* WHAT THE TASK ASKS:
Go through the listing below. Copy each line that has the string "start".

* INPUT:
((

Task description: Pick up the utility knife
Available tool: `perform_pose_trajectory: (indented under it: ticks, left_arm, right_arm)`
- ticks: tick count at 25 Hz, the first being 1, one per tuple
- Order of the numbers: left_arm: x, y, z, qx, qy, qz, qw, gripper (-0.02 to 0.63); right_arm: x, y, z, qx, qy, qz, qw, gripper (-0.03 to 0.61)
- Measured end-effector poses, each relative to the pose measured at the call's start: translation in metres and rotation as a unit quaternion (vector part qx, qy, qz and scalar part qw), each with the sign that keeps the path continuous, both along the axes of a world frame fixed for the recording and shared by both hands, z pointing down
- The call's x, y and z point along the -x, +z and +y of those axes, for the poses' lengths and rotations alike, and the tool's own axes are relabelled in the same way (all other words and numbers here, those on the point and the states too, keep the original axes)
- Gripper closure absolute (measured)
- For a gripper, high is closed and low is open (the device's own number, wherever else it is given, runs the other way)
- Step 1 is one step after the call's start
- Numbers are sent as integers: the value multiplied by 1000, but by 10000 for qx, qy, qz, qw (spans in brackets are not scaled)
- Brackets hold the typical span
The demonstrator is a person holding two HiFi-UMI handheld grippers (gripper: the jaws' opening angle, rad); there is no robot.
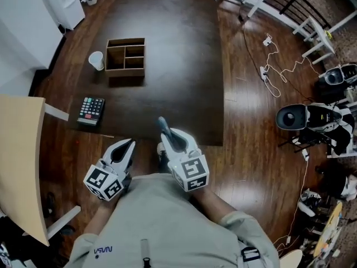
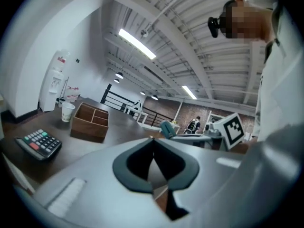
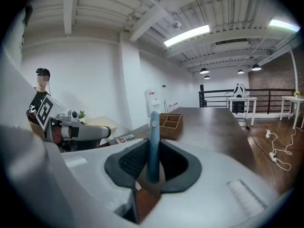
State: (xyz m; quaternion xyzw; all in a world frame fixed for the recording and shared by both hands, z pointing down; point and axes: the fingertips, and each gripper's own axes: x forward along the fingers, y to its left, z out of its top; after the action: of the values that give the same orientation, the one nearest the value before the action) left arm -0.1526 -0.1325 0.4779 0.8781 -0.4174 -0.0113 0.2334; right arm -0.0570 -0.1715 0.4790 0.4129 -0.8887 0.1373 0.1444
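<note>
My right gripper (image 1: 167,137) is shut on the blue utility knife (image 1: 162,125), which sticks out past the jaws above the near edge of the dark table (image 1: 184,66). In the right gripper view the knife (image 3: 153,137) stands upright between the black pads (image 3: 130,161) of that gripper (image 3: 153,152). My left gripper (image 1: 128,146) hangs beside it to the left, close to the person's body, shut with nothing in it. Seen in its own view, the left gripper (image 2: 153,140) has its jaw tips together, and the knife (image 2: 167,128) shows off to the right.
A wooden compartment box (image 1: 125,56) and a white cup (image 1: 96,60) stand at the table's far left. A calculator (image 1: 91,110) lies nearer on the left. A light wooden tabletop (image 1: 19,161) is at the far left. Cables (image 1: 273,66) and equipment (image 1: 312,119) lie on the floor at right.
</note>
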Motion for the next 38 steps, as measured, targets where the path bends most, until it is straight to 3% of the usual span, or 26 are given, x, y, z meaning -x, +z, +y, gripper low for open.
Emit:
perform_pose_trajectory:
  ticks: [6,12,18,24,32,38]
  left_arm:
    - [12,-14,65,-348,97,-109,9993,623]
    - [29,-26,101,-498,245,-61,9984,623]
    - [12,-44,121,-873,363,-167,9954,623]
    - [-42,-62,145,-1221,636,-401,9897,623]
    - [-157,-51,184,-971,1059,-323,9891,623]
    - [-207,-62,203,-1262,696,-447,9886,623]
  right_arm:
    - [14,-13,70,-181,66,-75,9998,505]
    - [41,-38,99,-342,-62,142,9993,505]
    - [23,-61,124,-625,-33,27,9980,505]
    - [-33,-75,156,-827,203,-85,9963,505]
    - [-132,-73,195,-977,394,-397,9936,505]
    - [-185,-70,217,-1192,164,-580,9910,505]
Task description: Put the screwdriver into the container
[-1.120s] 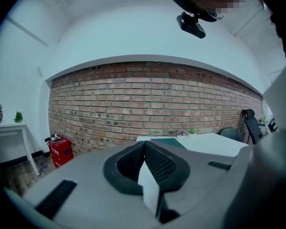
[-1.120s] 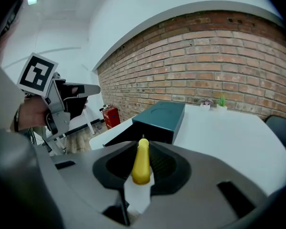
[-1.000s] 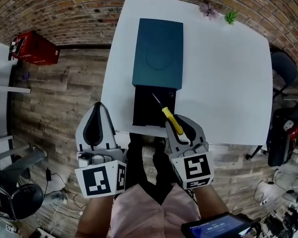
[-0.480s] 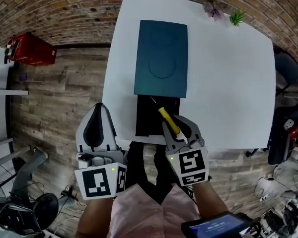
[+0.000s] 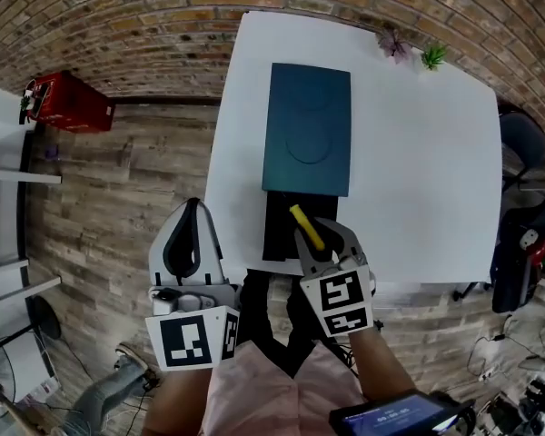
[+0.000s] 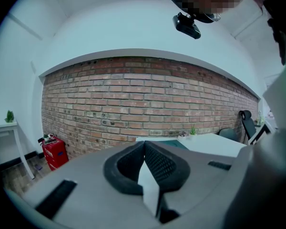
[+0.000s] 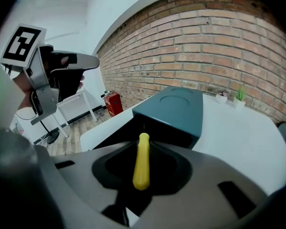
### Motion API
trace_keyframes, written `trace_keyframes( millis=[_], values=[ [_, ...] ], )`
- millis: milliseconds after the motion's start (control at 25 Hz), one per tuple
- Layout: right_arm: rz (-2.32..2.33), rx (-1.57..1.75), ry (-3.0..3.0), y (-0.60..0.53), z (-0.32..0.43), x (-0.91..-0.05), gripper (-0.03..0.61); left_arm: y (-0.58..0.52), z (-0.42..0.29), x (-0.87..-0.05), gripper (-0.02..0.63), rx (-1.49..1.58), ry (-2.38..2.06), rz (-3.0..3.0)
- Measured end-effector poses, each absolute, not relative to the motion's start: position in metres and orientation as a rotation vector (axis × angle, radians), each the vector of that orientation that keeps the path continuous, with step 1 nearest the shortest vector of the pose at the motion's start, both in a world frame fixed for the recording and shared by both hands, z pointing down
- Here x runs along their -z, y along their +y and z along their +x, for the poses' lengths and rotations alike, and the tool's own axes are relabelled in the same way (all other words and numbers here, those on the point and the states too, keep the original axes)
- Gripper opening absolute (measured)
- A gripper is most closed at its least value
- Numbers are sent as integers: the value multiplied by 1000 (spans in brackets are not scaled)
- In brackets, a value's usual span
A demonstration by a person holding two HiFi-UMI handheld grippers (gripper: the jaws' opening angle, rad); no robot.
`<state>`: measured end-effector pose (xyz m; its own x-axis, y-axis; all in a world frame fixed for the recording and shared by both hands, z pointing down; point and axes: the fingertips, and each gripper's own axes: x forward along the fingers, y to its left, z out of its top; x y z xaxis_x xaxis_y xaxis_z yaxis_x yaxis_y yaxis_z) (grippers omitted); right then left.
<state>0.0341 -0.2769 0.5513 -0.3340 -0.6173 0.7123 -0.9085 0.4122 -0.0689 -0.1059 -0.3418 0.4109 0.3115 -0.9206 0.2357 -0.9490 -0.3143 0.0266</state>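
A yellow-handled screwdriver point(image 5: 306, 227) sits between the jaws of my right gripper point(image 5: 320, 239), over the open black drawer point(image 5: 280, 234) at the near end of the teal container point(image 5: 310, 128). Its metal shaft is lost against the dark drawer. In the right gripper view the yellow handle point(image 7: 142, 160) lies between the pads and points at the container point(image 7: 174, 109); the jaws are opening around it. My left gripper point(image 5: 193, 212) hangs off the table's near left, over the floor. Its pads point(image 6: 155, 163) meet with nothing between them.
The white table point(image 5: 427, 171) carries two small plants point(image 5: 413, 51) at its far edge. A red box point(image 5: 68, 103) stands on the wooden floor by the brick wall. A dark chair point(image 5: 522, 125) is at the right. The person's legs are at the near table edge.
The right gripper with the screwdriver has drawn closer over the open drawer, and the shaft no longer shows against it. The left gripper has kept its place beside the table.
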Motion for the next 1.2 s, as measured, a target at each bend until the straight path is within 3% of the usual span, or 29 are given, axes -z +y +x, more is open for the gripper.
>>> trace_keyframes(
  millis=[120, 640, 1200],
  values=[
    [1290, -623, -2067, -275, 34, -551, 117, -340, -106, -404, 9, -251, -1733, 2421],
    [1371, -567, -2115, -266, 37, -514, 107, -315, -101, -370, 9, -189, -1740, 2465],
    [1719, -220, -2301, -286, 78, -343, 35, -297, -64, -280, 9, 12, -1711, 2611]
  ],
)
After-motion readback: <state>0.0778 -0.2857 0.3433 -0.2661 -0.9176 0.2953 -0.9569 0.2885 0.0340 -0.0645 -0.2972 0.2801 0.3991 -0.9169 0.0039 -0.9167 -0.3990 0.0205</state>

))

* TASK SOLUTION:
- Measured end-effector poses, each relative to the pose measured at the call's start: translation in metres and rotation as a unit quaternion (vector part qx, qy, qz and scalar part qw), each with the sign that keeps the path continuous, both along the axes of a world frame fixed for the recording and shared by both hands, z pointing down
- Step 1 is one step after the call's start
- millis: milliseconds after the motion's start (control at 25 Hz), one per tuple
- Measured end-effector poses, each absolute, not relative to the motion's start: position in metres and orientation as a rotation vector (axis × angle, radians), each the vector of that orientation that keeps the path continuous, with step 1 nearest the shortest vector of the pose at the motion's start, both in a world frame fixed for the recording and shared by both hands, z pointing down

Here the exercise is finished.